화학공학소재연구정보센터
로그인 로그아웃 연락처 사이트맵
Journal of the Korean Industrial and Engineering Chemistry, Vol.8, No.2, 179-190, April, 1997
Export Citation
산화성 및 환원성분위기에서 석탄회분의 응용성
Studies of the Fusibility of Coal Ashes in Oxidizing and Reducing Conditions
박주식, 이시훈, 최상일, 양현수
초록
준역청탄, 유연탄, 무연탄 및 국내 무연탄을 포함하는 54종의 석탄회분을 대상으로 화학조성 및 광물분석 그리고 용융온도를 측정하여 화학조성이 용융온도에 미치는 영향을 고찰하였다. 석탄회의 구성 산화물중 CaO와 MgO, 그리고 Fe2O3가 용융온도를 낮추는 산화물임을 알 수 있었다. Fe2O3에 의한 용융온도 감소 효과는 환원성분위기에서 증가되었다. 산-염기도에서 염기성분의 함량이 증가할수록 용융온도는 감소하였다. 그러나 산-염기도와 용융온도와의 상관관계는 Fe2O3/CaO비가 증가함에 따라 낮아졌다. 산화성분위기보다는 환원성분위기에서 용융온도가 낮았으며 이때 분위기 변화에 따른 용융온도차는 Fe2O3의 함량보다는 SiO2/Al2O3비와 밀접한 상관성을 보여주었다. 석탄회의 용융온도(연화)를 예측하기 위한 다중회귀분석결과 산화성분위기에서는 Base/Acid, Fe2O3/CaO, SiO2/A12O3, (SiO2/A12O3)·(Base/Acid) 그리고 환원성분위기에서는 Base/Acid, Fe2O3/CaO, SiO2, TiO2등을 독립변수로 사용함으로써 비교적 상관성이 높은 관계식을 얻을 수 있었다.
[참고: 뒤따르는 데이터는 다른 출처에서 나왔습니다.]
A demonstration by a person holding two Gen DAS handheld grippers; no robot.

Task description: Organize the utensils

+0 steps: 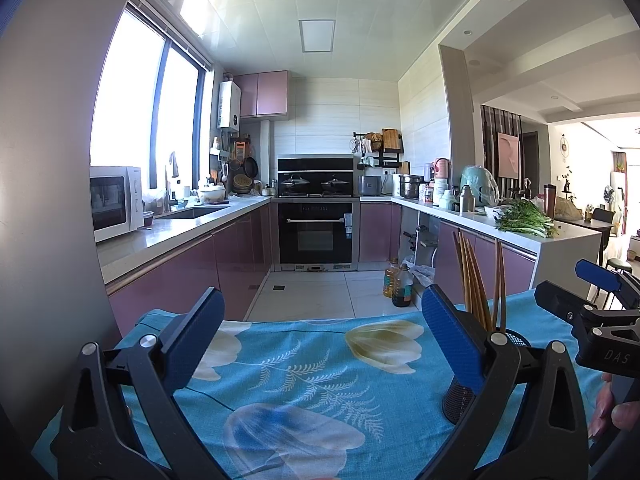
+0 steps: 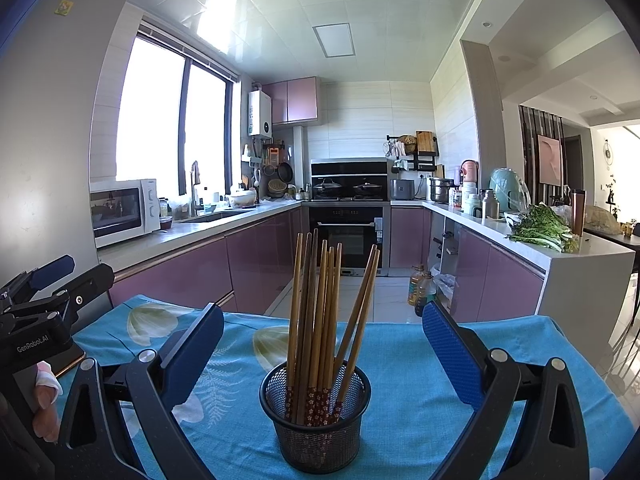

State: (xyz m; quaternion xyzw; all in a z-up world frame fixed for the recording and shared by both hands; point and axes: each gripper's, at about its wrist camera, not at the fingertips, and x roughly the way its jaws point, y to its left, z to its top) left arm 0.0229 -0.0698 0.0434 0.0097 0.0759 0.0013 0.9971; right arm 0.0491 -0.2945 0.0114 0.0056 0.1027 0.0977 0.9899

To study the effects of chemical composition on the fusion temperatures of coal ashes, the chemical composition, mineral matter, and fusion temperature were studied with 54 kinds of coal ash samples including Korean anthracite coals. CaO, MgO and Fe2O3 were observed to be major fluxing elements in reducing and oxidizing atmosphere. The fluxing effect of Fe2O3 was increased more in reducing atmosphere. In a base/acid ratio, the fusion temperature decreased with increasing amounts of basic components. Nevertheless, the correlation between a fusion temperature and base/acid ratio was not shown well in a higher ratio of Fe2O3/CaO. The differences of fusion temperatures between oxidizing and reducing atmosphere showed close relationship with SiO2/A12O3 ratio rather than with Fe2O3 contents. Multiple regression was used to predict the fusion temperature of coal ashes, and it was established that the major predictors in oxidizing atmosphere were Base/Acid, Fe2O3/CaO, SiO2/Al2O3, and (SiO2/Al2O3)·(Base/Acid) and Base/Acid, Fe2O3/CaO, SiO2 and TiO2 were major ones in reducing atmosphere.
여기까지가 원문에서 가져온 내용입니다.